Crítica: Antes de ti

Antes de ti

Antes de ti (Me Before You) es la adaptación al cine del best-seller de 2012 escrito por Jojo Moyes. La autora británica se encarga de escribir ella misma (y ella sola) el guion de la película, por lo que los fans de la novela deberían estar cubiertos (vaya por delante que no la he leído, pero doy por sentado que se habrá mantenido fiel a su propia obra). Antes de ti es la historia de Louisa Clark (Emilia Clarke), Lou para los amigos, una peculiar chica de 26 años que vive en un pintoresco pueblo en mitad de la campiña inglesa y trabaja en una pastelería para ayudar a su familia a llegar a fin de mes. Tras ser despedida, Lou encuentra un trabajo en el castillo local y se convierte en la cuidadora y “animadora” de Will Traynor (Sam Claflin), un joven banquero adinerado que se quedó tetrapléjico después de un accidente. Antaño espíritu aventurero y emprendedor, Will ha perdido las ganas de vivir y se ha convertido en una persona cínica y huraña. Por eso Lou se propone enseñarle que la vida merece ser vivida y lo lleva en mil y una aventuras para devolverle la ilusión, lo que, como no podía ser de otra manera, resulta en enamoramiento.

posterantesdetiDirigida por Thea Sharrock, que debuta en el largometraje tras varios trabajos en la tele británica (The Hollow Crown¡Llama a la comadrona!), Antes de ti es el clásico melodrama romántico confeccionado a medida para “la chica de hoy en día”. Es decir, la película es pura fórmula; todo truco, cero corazón. Aunque viene disfrazada de romance moderno (las inevitables y empalagosas baladas de Imagine Dragons o Ed Sheeran que no falten, la personalidad chispeante y singular de su protagonista, heroína “actual” que se diferencia de las demás vistiéndose de niña de 5 años), Antes de ti sigue tirando de los mismos clichés rancios de siempre para contar una historia que perpetúa los roles de la mujer y el hombre a través del género: A ver cuándo va a ser un chaval joven y dicharachero el que cuide y se enamore perdidamente de una mujer mayor que él, rica, y enferma en el cine. Antes de ti es el peor tipo de romance aspiracional, el que te da la falsa sensación de que tienes el control de tu vida, de tu futuro, cuando en realidad lo estás poniendo en manos de un hombre, que en última instancia será quien decida darte o no alas para volar. Lou es una marioneta, de los padres de Will, que la contratan como una novia de pago para que saque de la depresión a su atribulado niño con sus encantos; de Will, que le dice lo que tiene que hacer mientras él se mantiene férreo en sus propias decisiones, por muy cuestionables que sean; y de la autora, que la utiliza para lanzar su atrofiado mensaje motivador.

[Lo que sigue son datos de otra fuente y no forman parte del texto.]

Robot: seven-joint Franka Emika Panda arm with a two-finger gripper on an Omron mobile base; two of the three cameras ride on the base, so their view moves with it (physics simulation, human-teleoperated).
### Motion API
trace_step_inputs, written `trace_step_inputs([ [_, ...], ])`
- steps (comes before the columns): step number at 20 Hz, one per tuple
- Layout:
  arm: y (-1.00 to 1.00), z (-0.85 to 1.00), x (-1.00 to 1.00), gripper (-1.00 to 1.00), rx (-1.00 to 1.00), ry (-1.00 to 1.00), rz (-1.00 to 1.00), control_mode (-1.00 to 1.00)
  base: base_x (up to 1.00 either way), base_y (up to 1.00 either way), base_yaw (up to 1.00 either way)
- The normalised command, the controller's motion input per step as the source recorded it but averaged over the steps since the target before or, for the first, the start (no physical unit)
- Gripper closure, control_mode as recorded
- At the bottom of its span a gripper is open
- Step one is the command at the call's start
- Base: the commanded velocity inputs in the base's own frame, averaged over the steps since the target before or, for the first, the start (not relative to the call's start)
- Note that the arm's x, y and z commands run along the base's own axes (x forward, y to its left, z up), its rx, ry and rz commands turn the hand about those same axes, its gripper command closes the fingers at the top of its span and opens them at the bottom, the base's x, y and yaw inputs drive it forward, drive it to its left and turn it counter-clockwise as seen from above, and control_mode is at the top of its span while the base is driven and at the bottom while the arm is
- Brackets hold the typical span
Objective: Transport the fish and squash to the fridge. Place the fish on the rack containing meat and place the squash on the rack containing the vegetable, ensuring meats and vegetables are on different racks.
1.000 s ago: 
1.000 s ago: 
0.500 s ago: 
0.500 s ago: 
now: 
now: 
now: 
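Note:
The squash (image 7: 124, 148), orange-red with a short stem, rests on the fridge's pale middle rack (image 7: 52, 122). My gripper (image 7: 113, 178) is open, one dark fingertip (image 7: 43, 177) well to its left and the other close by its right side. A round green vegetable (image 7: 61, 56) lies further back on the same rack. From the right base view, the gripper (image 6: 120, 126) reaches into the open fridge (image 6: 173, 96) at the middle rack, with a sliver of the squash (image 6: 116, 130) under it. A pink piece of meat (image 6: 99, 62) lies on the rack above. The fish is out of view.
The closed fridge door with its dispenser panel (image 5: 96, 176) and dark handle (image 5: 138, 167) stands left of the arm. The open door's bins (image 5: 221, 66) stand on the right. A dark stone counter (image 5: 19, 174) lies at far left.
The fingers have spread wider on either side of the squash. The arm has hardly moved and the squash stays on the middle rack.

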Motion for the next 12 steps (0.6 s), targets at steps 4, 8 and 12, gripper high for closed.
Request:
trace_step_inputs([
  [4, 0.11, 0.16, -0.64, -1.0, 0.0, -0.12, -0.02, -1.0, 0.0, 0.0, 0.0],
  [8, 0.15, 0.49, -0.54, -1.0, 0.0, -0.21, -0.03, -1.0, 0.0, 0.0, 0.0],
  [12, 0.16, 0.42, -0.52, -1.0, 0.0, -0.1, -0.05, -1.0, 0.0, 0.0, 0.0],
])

Emilia Clarke está muy bien como Daenerys Targaryen en Juego de Tronos, pero en esta película deja al descubierto sus limitaciones, con un trabajo interpretativo caracterizado por la sobreactuación y los tics (Sam Claflin pilla mucho mejor el punto a su personaje, lo cual afortunadamente amortigua lo de Clarke). La intención con Lou es construir a un personaje adorkable y desbordante a la hora de mostrar sus emociones, pero a Clarke se le va de las manos y acaba resultando empachosa, excesiva e irritante. Claro que la culpa no es solo suya, sino sobre todo de la directora, que explota esa supuesta adorabilidad para manipular constantemente las emociones del espectador con primeros planos de reacción en los que la sutilidad brilla por su ausencia. Y es que Antes de ti es pura pornografía sentimental (o “disability porn”, como dicen muchos), una película que discurre por los derroteros más predecibles y trata de compensar su falta de originalidad o personalidad forzando las emociones del espectador. El resultado es un trabajo plano y artificial, una pastelada lacrimógena (que supongo que los fans del libro apreciarán mucho más que yo) digna del “mejor” Nicholas Sparks.